If none of the existing “functionality packages” fits your envisioned function, add a new “functionality package”. To do this, you first need to think of a succinct description of the topic of your package, a few words only, for example “aggregate”, or “data format”. Then, add a new python file primap2/_my_topic.py (note the leading underscore) with the following content:

"""Overall documentation"""
from . import _accessor_base

class DataArrayMyTopicAccessor(_accessor_base.BaseDataArrayAccessor):
  def my_function(self, *, arguments):
      """Does really nice things on a data array."""
      return self._da

class DatasetMyTopicAccessor(_accessor_base.BaseDatasetAccessor):
  def my_function(self, *, arguments):
      """Does really nice things on a data set."""
      return self._ds

Replace MyTopic in the class names with your chosen topic and my_function with a more descriptive, unique name.
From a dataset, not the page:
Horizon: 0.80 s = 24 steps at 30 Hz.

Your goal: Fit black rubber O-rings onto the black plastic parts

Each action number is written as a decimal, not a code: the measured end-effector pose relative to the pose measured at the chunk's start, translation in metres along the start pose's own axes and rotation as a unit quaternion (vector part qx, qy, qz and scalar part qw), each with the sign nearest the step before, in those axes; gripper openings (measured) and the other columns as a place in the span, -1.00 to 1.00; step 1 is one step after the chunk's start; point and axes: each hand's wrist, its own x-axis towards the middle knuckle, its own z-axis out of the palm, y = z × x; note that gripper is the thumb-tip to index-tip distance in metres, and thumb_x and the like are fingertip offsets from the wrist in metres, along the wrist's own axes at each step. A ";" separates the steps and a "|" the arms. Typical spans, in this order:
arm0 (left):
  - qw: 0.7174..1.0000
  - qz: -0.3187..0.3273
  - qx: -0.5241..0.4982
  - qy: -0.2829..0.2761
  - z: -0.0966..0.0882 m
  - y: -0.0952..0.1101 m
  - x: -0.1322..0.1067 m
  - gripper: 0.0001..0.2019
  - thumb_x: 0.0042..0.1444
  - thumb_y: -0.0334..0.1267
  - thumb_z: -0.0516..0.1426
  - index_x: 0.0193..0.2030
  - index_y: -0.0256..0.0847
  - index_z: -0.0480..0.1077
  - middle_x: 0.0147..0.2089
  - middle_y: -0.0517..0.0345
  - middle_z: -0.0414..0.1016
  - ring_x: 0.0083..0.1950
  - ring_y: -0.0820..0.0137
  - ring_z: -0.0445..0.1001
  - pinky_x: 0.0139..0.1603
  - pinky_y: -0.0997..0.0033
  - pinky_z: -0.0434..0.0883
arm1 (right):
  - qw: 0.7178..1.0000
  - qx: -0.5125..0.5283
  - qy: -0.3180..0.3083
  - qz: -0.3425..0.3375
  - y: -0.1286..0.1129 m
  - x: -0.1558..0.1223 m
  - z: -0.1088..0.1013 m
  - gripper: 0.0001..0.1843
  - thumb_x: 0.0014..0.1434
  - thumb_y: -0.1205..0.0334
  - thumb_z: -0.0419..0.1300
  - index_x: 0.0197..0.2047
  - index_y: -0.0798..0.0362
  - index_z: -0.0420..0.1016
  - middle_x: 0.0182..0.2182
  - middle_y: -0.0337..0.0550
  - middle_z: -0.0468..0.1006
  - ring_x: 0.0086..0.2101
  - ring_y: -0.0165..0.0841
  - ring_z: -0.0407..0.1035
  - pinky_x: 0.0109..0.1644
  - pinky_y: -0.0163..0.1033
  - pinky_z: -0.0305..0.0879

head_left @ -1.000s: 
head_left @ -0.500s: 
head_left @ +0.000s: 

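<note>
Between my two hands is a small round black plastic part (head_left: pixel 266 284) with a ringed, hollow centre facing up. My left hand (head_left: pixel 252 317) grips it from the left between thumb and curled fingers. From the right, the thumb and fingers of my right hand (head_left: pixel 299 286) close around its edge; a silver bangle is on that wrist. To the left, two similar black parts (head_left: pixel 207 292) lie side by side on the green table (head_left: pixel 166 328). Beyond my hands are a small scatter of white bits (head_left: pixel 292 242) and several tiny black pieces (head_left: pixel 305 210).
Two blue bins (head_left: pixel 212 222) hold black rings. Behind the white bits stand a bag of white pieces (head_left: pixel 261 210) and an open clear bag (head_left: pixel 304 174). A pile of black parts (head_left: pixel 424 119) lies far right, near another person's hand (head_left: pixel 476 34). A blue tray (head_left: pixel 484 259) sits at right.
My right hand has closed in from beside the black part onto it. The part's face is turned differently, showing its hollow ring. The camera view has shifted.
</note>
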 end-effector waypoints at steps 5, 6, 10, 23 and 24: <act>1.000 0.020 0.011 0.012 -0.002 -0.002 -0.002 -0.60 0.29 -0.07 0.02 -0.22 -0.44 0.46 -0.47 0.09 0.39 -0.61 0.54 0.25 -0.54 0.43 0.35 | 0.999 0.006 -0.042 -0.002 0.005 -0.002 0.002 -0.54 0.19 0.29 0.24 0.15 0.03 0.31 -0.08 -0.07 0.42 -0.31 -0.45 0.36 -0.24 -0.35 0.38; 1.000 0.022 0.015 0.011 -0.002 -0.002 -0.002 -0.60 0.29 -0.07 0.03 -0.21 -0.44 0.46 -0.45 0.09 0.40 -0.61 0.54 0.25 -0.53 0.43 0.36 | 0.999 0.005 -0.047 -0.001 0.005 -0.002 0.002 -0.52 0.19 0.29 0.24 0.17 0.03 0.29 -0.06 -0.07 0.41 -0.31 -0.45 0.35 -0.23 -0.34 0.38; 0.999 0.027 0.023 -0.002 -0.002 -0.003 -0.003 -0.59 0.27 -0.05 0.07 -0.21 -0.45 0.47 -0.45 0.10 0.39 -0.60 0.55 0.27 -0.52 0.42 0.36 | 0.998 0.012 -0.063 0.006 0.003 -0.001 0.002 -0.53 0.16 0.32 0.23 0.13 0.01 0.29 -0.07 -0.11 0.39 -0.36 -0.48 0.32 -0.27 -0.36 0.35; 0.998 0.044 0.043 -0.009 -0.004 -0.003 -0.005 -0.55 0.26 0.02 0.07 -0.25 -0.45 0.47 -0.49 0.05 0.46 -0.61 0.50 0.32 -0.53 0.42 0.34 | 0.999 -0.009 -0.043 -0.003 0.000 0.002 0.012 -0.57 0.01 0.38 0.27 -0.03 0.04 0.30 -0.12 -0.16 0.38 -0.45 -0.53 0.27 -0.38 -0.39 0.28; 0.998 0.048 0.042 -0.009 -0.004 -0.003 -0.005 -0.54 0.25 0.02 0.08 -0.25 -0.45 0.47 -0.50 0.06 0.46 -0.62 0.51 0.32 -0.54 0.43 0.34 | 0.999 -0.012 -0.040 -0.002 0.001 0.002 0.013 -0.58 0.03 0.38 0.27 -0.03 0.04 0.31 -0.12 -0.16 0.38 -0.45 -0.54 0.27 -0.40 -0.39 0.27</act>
Also provide better overall documentation in the docstring on the first line and proper function documentation, of course. If you are only writing functions for either DataArrays or Datasets, you can delete the other Accessor class. To include your new package in the public API, import your classes in accessors.py and add them to the definition of the PRIMAP2DatasetAccessor and the PRIMAP2DataArrayAccessor. Afterwards, your functions are accessible after importing primap2 on any xarray DataArray or Dataset object as obj.pr.my_function.

Ideally, you also add tests for your new functionality, and all tests for the file _topic.py should be included in tests/test_topic.py. Also check out the documentation section below to document your code.

Within methods defined on Accessor classes, you can use any other PRIMAP2 functionality via `self._ds.pr.other_functio`` just like outside of PRIMAP2.

Documentation#

For documenting RPIMAP2, we use sphinx and host the documentation online at ReadTheDocs. Before your changes land in the main PRIMAP2 branch, where ReadTheDocs picks them up, you can compile the documentation locally using make docs in the terminal and open the docs/build/html/index.html file in your web browser.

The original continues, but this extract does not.